Les tests de bout en bout peuvent paraître séduisants pour tester son projet car ils passent partout en plus de décrire des scénarios que l’utilisateur peut réaliser.

Mais si le code est uniquement testé avec cette typologie, certains inconvénients vont apparaître :

  • Fragilité : beaucoup de couches vont être traversées dont certaines que nous ne maîtrisons pas. Si un des tiers utilisés ne fonctionne pas, le test sera rouge
  • Lenteur : si il y a des entrées/sorties sur les données, de manière générale c’est peu rapide, ce qui allonge de fait l’exécution des tests. Attendre plusieurs minutes pour vérifier un refactoring, ce n’est pas souhaitable
  • Trop macro : traversant plusieurs couches, quand les tests deviennent rouges il n’est pas évident de localiser précisément l’erreur

NDR : Il peut être intéressant de remplacer les tests d’intégration des composants front-end par des tests e2e, ce qui rend plus malléable le refactoring de ces derniers.

Les autres tests possibles

De manière non exhaustive, on pourrait les séparer en deux grosses catégories :

  • Ceux proches du code : avec le mutation testing, le property-based testing, … qui vont avoir plutôt en point d’entrée les Use Cases.
    Pour vérifier à fond tout ce qui touche aux règles métier à l’orchestration de celles-ci selon plusieurs critères ou encore la qualité de nos tests.
  • Ceux proches de l’application : on y trouve les tests de charge, les tests de sécurité, tests de portabilité, etc… qui vont avoir plutôt en point d’entrée les Adaptateurs de gauche.
    Pour vérifier que toute l’application fonctionne correctement selon plusieurs critères.

Finalement, il nous reste les tests manuels ou exploratoires qui sont en général effectués par un QA. Son rôle est de voir comment se comporte l’application en la malmenant et en testant des cas non prévus à la base, comme pourrait le faire un utilisateur lambda.
Elle n’a pas pour rôle premier de s’assurer que les règles métier sont bien implémentées car cela est déjà vérifié par des tests automatisés.


Conclusion

Il existe plusieurs types de tests qui permettent de vérifier l’application dans sa globalité. 

Nous garderons en tête qu’ils ne peuvent en aucun cas remplacer les tests unitaires qui n’ont pas les inconvénients énumérés dans l’article. Au mieux, ça sera un plus, au pire ils ne seront pas présents.

L’un qui est automatisé :

Un test de bout en bout a en point d’entrée un Adaptateur de gauche.
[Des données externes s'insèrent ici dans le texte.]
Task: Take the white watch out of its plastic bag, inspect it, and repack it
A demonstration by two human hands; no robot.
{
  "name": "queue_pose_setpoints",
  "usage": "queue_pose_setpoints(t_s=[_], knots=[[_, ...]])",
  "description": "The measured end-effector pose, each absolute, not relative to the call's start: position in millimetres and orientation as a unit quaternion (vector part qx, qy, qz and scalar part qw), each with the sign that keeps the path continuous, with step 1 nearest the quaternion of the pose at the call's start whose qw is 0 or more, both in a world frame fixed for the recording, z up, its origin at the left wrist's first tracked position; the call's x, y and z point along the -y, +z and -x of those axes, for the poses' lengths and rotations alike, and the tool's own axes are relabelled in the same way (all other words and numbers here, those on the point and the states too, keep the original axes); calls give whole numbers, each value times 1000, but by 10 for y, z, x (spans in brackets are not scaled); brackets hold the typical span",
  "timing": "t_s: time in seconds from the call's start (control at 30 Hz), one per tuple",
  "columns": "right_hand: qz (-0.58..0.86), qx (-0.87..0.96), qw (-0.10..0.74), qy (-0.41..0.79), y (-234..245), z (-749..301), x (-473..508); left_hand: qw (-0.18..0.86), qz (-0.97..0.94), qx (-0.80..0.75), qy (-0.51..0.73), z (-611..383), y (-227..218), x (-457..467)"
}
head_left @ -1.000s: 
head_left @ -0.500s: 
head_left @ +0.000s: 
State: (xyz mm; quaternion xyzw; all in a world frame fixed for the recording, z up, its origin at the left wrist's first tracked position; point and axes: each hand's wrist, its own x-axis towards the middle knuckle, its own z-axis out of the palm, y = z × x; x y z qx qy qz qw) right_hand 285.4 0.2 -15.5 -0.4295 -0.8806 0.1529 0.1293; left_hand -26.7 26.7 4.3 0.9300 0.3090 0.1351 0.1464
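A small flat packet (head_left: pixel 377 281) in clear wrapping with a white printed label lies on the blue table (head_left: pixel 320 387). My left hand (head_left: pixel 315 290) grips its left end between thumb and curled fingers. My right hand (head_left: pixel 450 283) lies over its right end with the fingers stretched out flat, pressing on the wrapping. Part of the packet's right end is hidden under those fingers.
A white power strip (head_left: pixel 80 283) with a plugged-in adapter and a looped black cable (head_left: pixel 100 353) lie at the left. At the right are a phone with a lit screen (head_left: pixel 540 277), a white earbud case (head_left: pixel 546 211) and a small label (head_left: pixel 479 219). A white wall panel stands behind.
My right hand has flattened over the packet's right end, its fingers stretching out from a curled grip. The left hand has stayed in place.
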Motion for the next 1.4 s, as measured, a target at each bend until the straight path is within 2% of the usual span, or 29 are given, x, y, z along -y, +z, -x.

L’objectif est de tester que l’ensemble du système fonctionne correctement avec les différentes couches connectées.

Ils n’ont pas pour objectif de valider des règles métier, c’est pourquoi nous choisirons de faire des scénarios de chemins critiques, par exemple.
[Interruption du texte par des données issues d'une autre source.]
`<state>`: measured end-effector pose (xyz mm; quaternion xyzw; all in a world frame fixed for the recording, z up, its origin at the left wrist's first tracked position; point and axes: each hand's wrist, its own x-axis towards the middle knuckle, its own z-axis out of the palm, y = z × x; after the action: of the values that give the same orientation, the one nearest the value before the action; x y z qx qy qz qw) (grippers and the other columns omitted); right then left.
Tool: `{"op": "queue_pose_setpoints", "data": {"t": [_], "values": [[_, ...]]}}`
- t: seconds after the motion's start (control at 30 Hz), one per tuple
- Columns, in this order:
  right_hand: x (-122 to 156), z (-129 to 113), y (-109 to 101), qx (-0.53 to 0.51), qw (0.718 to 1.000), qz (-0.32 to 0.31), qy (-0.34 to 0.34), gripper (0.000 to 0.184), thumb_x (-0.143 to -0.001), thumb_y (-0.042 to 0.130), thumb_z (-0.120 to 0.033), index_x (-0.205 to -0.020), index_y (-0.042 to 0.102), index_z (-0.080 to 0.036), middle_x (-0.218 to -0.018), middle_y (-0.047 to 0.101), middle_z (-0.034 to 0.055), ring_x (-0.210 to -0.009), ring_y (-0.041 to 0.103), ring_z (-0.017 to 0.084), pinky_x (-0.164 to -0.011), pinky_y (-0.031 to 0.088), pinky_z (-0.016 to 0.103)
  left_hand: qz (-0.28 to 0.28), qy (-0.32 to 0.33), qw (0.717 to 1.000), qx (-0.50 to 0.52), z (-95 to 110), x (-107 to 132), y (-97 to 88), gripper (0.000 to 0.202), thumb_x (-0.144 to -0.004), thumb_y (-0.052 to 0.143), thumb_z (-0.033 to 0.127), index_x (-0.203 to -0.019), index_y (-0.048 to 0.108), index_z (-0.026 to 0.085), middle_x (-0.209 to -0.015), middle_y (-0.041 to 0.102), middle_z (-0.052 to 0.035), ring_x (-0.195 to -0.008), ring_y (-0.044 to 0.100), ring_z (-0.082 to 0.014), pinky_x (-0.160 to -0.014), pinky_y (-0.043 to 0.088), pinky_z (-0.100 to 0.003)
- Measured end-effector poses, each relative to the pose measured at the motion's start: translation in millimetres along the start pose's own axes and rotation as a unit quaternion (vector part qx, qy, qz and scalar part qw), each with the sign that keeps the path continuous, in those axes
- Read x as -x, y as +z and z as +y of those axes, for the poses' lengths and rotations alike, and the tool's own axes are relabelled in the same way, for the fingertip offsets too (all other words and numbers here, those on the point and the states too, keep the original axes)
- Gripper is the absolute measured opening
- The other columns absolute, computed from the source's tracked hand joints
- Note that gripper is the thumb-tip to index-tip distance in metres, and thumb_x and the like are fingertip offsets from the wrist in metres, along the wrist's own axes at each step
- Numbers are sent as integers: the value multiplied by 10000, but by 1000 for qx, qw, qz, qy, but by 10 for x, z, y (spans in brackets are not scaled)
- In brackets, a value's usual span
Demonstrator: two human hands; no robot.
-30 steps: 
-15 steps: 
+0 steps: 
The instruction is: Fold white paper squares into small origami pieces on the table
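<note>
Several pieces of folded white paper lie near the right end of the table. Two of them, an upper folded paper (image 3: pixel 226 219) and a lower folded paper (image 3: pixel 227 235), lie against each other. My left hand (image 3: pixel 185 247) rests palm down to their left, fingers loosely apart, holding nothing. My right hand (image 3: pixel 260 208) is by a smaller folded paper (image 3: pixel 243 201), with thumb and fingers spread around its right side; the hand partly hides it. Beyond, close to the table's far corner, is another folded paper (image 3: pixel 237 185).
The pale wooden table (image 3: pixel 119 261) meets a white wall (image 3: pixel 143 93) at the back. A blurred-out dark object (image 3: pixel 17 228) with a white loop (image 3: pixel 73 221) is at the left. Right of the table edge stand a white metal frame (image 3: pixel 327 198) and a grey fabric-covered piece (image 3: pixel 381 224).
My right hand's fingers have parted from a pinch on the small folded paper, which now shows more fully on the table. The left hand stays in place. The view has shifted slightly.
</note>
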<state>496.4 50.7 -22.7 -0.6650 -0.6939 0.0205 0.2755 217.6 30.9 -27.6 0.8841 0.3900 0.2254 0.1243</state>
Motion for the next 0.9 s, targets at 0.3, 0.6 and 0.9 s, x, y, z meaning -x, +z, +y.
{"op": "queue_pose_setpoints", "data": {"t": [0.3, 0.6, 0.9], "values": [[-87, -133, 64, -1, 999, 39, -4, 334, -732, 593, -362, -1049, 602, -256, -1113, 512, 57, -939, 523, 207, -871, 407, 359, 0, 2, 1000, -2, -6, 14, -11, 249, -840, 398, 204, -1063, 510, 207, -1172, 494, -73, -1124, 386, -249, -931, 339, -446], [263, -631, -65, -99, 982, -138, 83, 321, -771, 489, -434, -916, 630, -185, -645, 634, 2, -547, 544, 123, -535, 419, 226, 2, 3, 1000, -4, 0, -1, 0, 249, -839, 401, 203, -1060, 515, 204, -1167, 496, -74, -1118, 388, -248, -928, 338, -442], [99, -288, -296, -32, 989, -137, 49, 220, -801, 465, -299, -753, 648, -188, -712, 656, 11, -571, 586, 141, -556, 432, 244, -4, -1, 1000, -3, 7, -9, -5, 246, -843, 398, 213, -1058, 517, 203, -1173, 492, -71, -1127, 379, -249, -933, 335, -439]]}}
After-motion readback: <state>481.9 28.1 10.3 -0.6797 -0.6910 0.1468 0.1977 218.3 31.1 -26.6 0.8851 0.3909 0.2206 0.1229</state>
L’autre qui a vocation d’être exploratoire et est réalisé à la main :

Un test manuel a forcément en point d’entrée un Adaptateur de gauche. Leur rôle n’est pas de s’assurer que les règles métier sont bien implémentées car cela est déjà vérifié par des tests automatisés.

L’objectif est de se mettre à la place d’un utilisateur lambda et de tester le comportement de l’application en la malmenant et en vérifiant des cas non prévus à la base.